Include only the line with "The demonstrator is" and the lines after it, each reproduced exactly as it stands in the entries below.
BEGIN Input material
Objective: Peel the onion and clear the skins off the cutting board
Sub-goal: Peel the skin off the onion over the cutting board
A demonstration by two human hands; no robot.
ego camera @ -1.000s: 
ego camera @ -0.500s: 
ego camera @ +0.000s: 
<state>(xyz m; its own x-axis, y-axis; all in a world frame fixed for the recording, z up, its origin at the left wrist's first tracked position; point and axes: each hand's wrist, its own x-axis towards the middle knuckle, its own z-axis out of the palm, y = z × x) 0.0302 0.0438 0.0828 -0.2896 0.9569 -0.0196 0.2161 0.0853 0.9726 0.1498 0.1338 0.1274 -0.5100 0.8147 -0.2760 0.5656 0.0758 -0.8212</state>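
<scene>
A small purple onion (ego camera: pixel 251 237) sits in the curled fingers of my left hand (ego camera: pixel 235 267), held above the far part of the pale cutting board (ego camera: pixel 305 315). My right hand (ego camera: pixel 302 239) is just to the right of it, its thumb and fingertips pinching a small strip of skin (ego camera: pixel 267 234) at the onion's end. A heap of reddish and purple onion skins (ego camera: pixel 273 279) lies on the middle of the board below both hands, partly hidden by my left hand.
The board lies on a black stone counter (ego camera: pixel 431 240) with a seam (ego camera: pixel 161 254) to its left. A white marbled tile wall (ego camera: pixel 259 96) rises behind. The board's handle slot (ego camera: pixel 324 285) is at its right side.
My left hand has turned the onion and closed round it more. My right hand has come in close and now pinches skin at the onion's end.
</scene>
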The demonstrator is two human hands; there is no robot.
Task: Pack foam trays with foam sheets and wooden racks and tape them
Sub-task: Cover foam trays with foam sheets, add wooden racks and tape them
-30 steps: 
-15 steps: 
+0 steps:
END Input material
* **Result of the exercise**:
The demonstrator is two human hands; there is no robot.
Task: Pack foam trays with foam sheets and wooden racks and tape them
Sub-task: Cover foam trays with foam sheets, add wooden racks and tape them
-30 steps: 
-15 steps: 
+0 steps:

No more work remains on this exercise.